Эль-Каммас улыбнулся, отвечая на искательный взгляд Рейнера.
— Я знал, что вы достойны ее! — взволнованно воскликнул он. — Но я должен был спросить. В наших краях вождь бедуинов, если его арабскую кобылу покроет жеребец менее чистых кровей, никогда больше не взглянет на нее. Он убьет свою жену, если она изменит ему, или выгонит ее, если ее похитят и изнасилуют. Вы, европейцы, тоже немногим лучше. Ваши женщины умирают долгой смертью в монастырях, потому что вы ссылаете их туда замаливать грехи, а они не смеют наложить на себя руки. Но я чувствовал, что вы не такой, Рейнер де Уинслейд.
— Будь жизнь совершенной, Алуетт пришла бы к вам нетронутой в брачную ночь и вы бы первым прикоснулись к ней и первым научили ее нежному искусству страсти.
— Однако жизнь несовершенна. Тем не менее вы будете ее мужем и будете любить ее, потому что Аллах… или Иисус… заповедали вам быть вместе.
— Другого решения быть не могло, сэр. — Конечно. Теперь, зная это, я могу разбудить Алуетт…
— Сэр, — остановил лекаря Рейнер. — Может быть, ей лучше опять забыть, что случилось с ней тогда?
Эль-Каммас покачал головой.
— Нет, вы не понимаете, хотя ваше желание охранить возлюбленную похвально. Она все время подавляла в себе воспоминания, поэтому не могла избавиться от слепоты и от кошмаров, постоянно преследовавших ее. Я постараюсь сделать так, чтобы воспоминания больше не мучили ее, скажу ей, чтобы она перестала их стыдиться. К тому же она будет знать, что вам тоже все известно и вы любите ее по-прежнему. Когда она проснется, ей больше незачем будет оставаться слепой, Рейнер.
И Рейнер кивнул, соглашаясь с мудрым стариком.
— Воистину, на тебе благодать Господня, — сказал он. — Христиане думают, что мусульмане прокляты за свое суеверие, однако ты своим искусством превосходишь всех жалких европейских лекарей. Я уверен, что ты больше меня заслуживаешь рая. Благодарю вас, мой господин.
Рейнер хотел было поцеловать руку почтенному мавру, но Эль-Каммас быстро поднялся и сказал:
— Пойдемте, Рейнер де Уинслейд. И приберегите ваши поцелуи для юной красавицы. — Лукавый огонек загорелся в его темных глазах. — Ей предстоит еще одно испытание. Судя по тому, что она говорила мне, вы представляетесь ей довольно — таки уродливым кавалером. О, для нее это не имеет значения. — Он ухмыльнулся. — По крайней мере она так сказала. Вот уж она удивится!

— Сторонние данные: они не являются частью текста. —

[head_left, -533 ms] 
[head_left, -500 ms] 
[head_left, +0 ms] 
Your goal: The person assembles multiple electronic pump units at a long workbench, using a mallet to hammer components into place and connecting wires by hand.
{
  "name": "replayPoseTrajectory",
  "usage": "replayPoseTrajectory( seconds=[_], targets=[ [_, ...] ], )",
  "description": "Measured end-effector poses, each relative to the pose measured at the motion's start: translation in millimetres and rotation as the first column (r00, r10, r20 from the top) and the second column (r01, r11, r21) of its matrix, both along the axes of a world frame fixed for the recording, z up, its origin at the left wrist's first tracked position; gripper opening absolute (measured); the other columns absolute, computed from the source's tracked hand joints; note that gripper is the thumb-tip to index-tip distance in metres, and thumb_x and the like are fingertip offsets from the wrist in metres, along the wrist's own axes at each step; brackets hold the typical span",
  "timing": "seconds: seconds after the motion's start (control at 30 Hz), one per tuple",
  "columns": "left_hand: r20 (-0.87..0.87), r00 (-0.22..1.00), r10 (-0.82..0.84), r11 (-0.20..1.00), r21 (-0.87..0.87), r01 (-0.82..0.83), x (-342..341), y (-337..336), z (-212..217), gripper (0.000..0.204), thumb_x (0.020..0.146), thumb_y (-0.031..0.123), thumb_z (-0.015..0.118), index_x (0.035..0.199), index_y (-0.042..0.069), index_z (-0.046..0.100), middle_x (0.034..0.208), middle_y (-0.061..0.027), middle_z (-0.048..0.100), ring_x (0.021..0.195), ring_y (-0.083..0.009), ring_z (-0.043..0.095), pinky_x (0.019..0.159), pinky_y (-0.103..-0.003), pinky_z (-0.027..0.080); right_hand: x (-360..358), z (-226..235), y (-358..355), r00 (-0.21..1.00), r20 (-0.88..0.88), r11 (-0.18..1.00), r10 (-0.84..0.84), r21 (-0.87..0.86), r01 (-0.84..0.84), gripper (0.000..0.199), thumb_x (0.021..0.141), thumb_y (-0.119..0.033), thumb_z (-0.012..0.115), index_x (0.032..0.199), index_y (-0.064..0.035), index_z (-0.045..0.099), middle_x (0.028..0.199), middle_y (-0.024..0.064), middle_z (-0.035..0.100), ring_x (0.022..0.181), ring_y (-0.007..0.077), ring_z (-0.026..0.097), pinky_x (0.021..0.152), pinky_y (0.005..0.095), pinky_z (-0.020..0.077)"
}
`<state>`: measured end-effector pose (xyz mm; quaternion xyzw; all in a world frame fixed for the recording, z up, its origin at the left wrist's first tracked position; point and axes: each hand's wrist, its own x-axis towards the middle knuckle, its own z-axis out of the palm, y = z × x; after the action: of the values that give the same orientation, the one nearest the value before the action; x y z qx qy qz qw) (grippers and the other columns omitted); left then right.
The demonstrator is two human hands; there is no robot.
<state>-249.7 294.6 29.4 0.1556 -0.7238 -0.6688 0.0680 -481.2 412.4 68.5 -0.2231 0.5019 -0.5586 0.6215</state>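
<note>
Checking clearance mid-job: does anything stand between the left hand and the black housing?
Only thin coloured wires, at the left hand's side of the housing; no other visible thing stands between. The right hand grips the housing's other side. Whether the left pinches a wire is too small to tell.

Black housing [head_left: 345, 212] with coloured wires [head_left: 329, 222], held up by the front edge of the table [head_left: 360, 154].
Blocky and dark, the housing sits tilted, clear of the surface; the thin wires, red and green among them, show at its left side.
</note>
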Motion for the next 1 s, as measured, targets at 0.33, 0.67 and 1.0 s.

Алуетт очнулась от глубокого, умиротворяющего сна, услыхав ласковый голос лекаря. — Алуетт, когда прозвенит колокольчик, ты совсем проснешься и ничего не забудешь из того, о чем мы с тобой говорили. Ты будешь помнить все, что было с тобой в детстве, и даже то ужасное, отчего ты ослепла. Однако знай, что ты ни в коем случае не должна винить себя — в преступлении жестокого негодяя, ведь ты же не винишь себя в том, что разбила коленку, когда малышкой училась ходить. Ты не должна ничего стыдиться, Алуетт. И ты можешь стать женой Рейнера де Уинслейда, который вместе со мной ждет, когда ты проснешься. Я позвоню в колокольчик, Алуетт, и ты прозреешь. И никогда больше не будешь слепой. Ты увидишь лицо своего возлюбленного, а потом и своих детей.
Алуетт напряглась, как пловец, долгое время проведший в темных глубинах моря и готовый выплыть на поверхность.

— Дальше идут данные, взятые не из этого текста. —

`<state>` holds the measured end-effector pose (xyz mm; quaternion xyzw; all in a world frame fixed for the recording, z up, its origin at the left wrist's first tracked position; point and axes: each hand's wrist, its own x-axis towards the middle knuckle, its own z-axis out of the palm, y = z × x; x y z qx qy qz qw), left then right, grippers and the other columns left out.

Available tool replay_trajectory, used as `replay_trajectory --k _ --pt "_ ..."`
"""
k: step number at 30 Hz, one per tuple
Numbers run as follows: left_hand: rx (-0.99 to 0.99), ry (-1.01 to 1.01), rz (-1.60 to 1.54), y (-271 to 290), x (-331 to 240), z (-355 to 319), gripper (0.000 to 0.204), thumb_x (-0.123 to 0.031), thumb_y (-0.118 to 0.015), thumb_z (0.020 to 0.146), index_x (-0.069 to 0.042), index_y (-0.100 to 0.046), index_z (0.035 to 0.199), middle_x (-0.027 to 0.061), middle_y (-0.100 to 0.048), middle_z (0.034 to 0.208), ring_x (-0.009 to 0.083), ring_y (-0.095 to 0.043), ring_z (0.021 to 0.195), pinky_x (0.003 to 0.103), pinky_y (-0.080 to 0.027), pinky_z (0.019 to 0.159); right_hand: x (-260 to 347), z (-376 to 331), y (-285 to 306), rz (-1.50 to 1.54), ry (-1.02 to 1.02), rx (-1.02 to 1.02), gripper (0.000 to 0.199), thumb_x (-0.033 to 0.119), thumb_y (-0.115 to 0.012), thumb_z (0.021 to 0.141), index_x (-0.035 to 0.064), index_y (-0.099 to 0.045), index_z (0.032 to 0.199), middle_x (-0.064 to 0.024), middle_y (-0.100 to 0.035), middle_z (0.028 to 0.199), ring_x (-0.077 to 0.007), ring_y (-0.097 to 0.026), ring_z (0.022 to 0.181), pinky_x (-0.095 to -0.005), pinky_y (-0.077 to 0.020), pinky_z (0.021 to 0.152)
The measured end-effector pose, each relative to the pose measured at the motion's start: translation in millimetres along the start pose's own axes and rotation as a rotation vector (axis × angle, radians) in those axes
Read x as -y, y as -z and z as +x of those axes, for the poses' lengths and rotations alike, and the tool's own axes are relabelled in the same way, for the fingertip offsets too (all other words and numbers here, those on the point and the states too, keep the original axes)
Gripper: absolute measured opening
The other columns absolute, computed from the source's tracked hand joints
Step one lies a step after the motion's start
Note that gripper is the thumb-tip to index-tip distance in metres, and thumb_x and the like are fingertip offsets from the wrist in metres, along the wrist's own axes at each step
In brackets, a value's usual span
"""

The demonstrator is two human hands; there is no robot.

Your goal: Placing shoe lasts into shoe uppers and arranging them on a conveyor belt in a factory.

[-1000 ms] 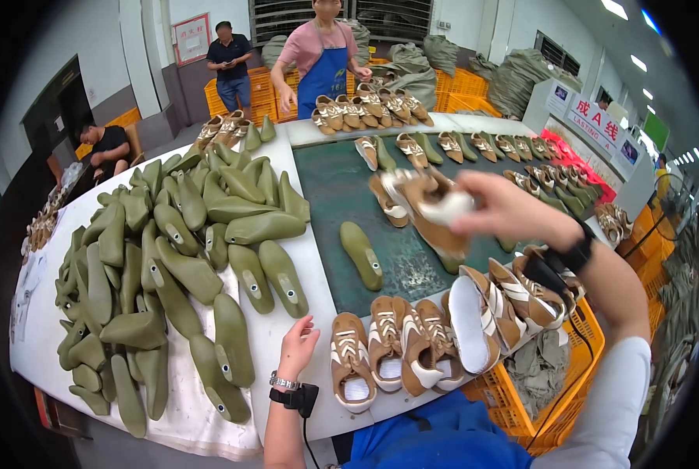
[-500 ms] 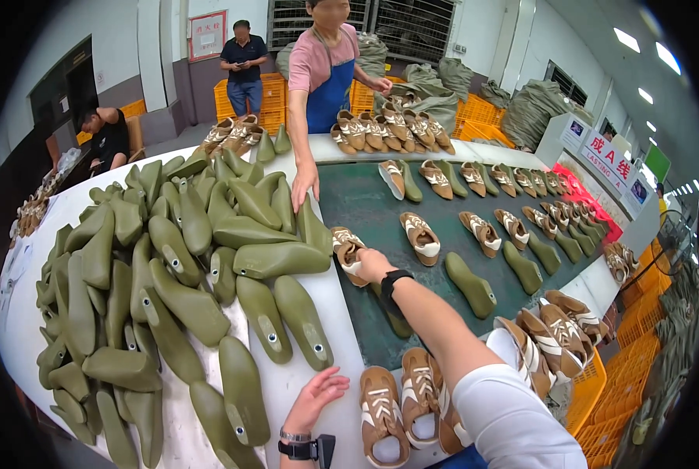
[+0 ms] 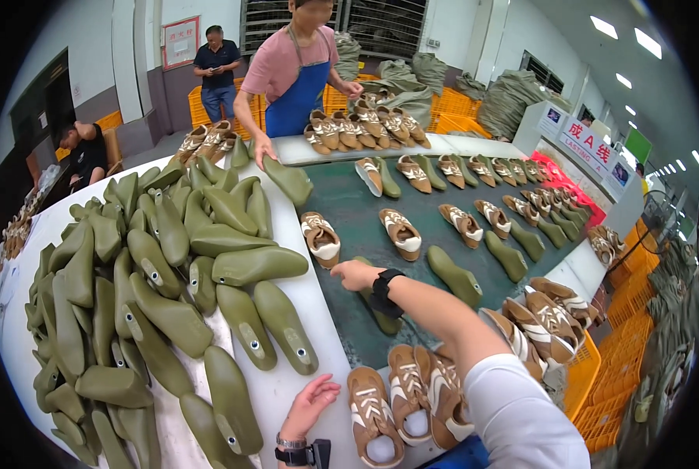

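Observation:
My left hand (image 3: pixel 312 400) hovers at the white table's near edge, palm turned inward, fingers loosely apart and holding nothing. Right beside it stand brown-and-white sneakers (image 3: pixel 373 418). My right hand (image 3: pixel 355 276) reaches over the dark green belt, just above an olive-green shoe last (image 3: pixel 382 314) that it partly covers. One of its fingers stretches toward the heel of a brown sneaker (image 3: pixel 320 238); the other fingers are mostly hidden. Whether the hand touches the last I cannot tell. Across the table, a co-worker's hand (image 3: pixel 264 148) holds another green last (image 3: pixel 288 181) at the belt's far corner.
A big heap of green lasts (image 3: pixel 154 273) covers the white table (image 3: pixel 330 332) on the left. Sneakers and lasts stand in rows along the belt (image 3: pixel 349 207). More sneakers (image 3: pixel 548 320) sit at the right edge, above orange crates (image 3: pixel 623 352). The co-worker (image 3: pixel 294 70) stands opposite.
My right hand has come off the sneaker and moved back over the last; the sneaker sits slightly farther away. The co-worker has lifted and tilted a last. My left hand has barely moved.

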<state>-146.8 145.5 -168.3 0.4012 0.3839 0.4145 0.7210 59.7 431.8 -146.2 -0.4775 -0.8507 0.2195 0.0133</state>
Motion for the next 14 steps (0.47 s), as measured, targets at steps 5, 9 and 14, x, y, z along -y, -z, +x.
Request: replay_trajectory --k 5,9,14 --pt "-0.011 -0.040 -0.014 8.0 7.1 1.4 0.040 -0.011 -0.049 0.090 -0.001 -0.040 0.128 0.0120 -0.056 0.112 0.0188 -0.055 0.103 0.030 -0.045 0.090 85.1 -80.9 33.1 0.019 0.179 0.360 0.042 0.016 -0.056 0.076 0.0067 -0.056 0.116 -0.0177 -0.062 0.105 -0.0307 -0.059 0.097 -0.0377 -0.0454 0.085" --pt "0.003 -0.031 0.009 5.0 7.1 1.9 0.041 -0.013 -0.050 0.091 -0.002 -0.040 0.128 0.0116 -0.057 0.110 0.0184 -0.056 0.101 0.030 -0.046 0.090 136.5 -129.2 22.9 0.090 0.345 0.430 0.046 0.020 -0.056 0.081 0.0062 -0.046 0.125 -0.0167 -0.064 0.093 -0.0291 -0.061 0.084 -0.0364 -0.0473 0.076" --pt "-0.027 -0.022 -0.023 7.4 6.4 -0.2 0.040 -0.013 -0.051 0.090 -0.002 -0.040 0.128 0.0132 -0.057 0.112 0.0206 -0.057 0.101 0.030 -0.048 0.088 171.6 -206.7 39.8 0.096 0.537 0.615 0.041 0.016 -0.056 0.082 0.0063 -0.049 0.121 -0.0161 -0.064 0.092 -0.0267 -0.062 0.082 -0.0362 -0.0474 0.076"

Звякнул медный колокольчик.
Эль-Каммас задернул шторы, чтобы яркий свет не повредил больной. Но она все равно зажмурилась, инстинктивно испугавшись даже сумерек. Слезы залили ей щеки, и она не стала вытирать их, только глубоко вздохнула и потихоньку подняла веки, словно желая растянуть счастливое мгновение. Сначала ей все показалось серым и как будто размытым.